Have you ever wondered what the best way is to get the attention of someone you fancy? Being too subtle could result in that person not noticing you, but being too overt could lead to unwanted attention from other suitors and other unsavory individuals. What’s more, you also have to worry about your biological clock ticking away! This is the same predicament in which female moths and butterflies tends to find herself. Researchers in Australia investigated mathematically the optimal strategies used by female members of the order Lepidoptera to attract potential mates before it’s too late.
In most sexual species, courting can be considered one of the most important processes for survival. However, the specific courting rituals vary widely across different animal species. For many moths and butterflies, males do most of the grunt work. In fact, male moths have developed such finely-tuned antennae that they can detect the pheromone plumes of a female from over 10 km away, or a little over 6 miles! Pheromone plumes are species-specific chemical signals produced by female moths to garner the attention of any potential mates in the area. The problem for these aging virgins is knowing how “loud” to make that signal. If she calls too quietly, then she might die before a male can find her. But if she calls too loudly, she might garner the attention of too many males, or even any eavesdropping predators.
Arguably the greatest threat to female fitness is the delay or prevention of finding a mate. But another consideration that aging virgins have to make is the cost of that signal. Direct costs involved with mate selection include the minimal energy required to produce and emit a pheromone plume as well as the risk of attracting unwanted guests, such as parasites and predators. Even attracting too many males is suboptimal for females, as it could reduce their reproductive success. Umbers et al. (2015) hypothesized that even for a small cost of production, female virgins will start out signaling less intensely, and increase signaling effort as they get older and gather evidence on whether mate availability (sperm limitation) threatens reproductive success.
Using statistical models based on empirical data available on Lepidoptera, Umber et al. (2015) supported their prediction; they found that the time females spent calling was the more critical to successful mate attraction rather than the intensity of the signal itself. This theory can be explained since signaling earlier than other females of your species each night is a more reliable and cost-effective strategy to attract a suitable mate than simply producing a more concentrated pheromone plume. This data coupled with another mathematical model describing the precision with which a pheromone plume travels in any given environment contributes to the validity of their results.
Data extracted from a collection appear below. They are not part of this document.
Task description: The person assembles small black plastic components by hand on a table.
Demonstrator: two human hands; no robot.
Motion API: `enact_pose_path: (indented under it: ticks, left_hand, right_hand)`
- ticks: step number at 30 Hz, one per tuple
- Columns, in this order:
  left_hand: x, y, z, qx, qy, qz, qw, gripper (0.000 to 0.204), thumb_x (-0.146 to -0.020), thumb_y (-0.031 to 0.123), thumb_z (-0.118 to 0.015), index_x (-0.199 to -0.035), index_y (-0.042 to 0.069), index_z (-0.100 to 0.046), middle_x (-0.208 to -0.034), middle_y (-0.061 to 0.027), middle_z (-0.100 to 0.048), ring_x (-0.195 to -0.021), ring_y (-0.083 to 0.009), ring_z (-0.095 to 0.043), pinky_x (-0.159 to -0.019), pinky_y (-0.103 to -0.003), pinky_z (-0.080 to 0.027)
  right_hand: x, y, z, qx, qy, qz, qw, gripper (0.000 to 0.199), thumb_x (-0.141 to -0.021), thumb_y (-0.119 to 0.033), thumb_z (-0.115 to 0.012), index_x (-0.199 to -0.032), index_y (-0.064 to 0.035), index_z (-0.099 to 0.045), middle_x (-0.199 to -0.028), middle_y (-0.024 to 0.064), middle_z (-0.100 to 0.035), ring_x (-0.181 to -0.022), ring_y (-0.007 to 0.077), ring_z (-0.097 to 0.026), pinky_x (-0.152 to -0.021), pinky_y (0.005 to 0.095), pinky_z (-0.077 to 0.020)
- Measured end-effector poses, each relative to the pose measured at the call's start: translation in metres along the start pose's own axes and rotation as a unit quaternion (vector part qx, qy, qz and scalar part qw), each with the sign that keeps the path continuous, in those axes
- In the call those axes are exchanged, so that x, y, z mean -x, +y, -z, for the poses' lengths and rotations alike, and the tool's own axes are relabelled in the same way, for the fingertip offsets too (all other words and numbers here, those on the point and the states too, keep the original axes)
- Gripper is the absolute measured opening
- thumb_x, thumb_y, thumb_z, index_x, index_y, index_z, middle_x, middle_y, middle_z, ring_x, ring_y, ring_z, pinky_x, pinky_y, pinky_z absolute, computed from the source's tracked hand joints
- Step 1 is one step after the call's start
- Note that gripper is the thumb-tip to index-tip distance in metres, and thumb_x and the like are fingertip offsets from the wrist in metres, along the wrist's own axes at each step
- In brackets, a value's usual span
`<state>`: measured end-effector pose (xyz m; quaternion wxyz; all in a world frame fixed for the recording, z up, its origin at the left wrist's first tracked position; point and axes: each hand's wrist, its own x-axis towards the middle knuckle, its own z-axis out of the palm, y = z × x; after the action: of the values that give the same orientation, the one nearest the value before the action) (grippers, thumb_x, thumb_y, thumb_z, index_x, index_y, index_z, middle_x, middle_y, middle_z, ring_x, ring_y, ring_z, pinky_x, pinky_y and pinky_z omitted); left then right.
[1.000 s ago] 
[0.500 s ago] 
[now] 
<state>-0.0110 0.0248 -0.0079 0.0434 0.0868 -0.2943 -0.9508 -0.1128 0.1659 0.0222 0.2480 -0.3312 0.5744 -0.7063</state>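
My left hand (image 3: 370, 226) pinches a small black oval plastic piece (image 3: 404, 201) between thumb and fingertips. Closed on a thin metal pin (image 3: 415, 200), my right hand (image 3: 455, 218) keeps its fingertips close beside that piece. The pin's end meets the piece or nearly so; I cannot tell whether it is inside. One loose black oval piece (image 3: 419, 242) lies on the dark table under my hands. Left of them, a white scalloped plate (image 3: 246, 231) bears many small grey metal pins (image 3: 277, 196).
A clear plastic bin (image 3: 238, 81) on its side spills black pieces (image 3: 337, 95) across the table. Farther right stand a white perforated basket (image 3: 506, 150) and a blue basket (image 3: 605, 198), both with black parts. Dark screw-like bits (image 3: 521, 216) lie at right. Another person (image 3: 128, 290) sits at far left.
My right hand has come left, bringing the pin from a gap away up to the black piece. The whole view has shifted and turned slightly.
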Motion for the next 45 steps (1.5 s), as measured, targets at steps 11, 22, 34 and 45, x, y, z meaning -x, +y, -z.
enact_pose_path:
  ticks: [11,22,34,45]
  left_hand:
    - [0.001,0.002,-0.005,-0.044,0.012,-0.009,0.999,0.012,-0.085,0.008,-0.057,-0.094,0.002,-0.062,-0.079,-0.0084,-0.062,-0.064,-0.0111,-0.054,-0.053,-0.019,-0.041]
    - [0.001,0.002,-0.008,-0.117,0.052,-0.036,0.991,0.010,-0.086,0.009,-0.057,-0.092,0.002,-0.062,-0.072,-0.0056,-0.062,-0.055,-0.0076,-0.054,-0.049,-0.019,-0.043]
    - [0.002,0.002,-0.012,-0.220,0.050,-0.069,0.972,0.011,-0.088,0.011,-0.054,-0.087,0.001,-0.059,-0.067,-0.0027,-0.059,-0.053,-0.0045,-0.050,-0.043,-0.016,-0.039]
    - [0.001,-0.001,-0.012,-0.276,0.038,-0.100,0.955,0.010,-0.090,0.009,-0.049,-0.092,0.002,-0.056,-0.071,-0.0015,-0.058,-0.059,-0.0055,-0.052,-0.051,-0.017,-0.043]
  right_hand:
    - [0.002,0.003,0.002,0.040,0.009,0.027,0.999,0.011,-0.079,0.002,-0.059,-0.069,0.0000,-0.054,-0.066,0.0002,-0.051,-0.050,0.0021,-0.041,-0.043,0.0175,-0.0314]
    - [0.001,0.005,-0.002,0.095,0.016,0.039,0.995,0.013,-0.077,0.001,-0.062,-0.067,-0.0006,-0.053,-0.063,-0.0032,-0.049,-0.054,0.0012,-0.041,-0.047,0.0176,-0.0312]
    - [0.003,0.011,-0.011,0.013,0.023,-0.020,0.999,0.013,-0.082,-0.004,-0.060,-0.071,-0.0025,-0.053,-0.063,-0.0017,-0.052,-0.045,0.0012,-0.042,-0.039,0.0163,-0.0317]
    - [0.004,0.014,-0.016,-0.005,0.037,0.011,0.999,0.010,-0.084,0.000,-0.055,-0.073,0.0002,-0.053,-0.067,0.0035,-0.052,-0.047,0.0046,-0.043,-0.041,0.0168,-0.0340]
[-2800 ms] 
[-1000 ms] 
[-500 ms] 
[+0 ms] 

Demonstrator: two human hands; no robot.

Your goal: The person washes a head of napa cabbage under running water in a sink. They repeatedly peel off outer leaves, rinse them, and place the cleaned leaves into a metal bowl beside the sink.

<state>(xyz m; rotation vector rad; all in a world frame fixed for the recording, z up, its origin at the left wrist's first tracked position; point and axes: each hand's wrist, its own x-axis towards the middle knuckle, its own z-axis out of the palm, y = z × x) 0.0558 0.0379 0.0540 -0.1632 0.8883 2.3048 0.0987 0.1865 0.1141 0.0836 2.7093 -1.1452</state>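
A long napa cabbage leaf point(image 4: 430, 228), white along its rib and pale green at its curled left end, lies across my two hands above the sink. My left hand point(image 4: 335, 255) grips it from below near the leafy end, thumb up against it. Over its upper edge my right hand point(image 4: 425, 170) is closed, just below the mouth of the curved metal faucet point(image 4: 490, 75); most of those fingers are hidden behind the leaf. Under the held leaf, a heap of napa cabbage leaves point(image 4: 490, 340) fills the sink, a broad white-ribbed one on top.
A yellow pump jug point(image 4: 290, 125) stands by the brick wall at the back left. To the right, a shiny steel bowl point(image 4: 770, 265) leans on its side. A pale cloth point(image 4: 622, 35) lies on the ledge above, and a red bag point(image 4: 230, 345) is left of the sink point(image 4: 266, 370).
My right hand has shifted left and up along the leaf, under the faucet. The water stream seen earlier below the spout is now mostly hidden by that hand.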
So the big question now is, so what? Why do these results matter in the greater scope of scientific exploration? Moths show great potential as a model organism for understanding the female side of mate acquisition. Furthermore, studying this process can help scientists understand how reproductive strategies affect the life history of females. Furthermore, this study is the first to examine the relationship between time and intensity in the scope of energetic cost. Overall, this paper provides the groundwork to improve our understanding of reproductive fitness.
Murray, M. & Alston, D. (2010). Codling Moth Mating Disruption. Utah State University Extension. Retrieved from http://utahpests.usu.edu/ipm/htm/fruits/fruit-insect-disease/codling-moth-md10
Umbers, K. D. L., Symonds, M. R. E., Kokko, H. (2015). The Mothematics of Female Pheromone Signaling: Strategies for Aging Virgins. The American Naturalist 185(3): 417-432.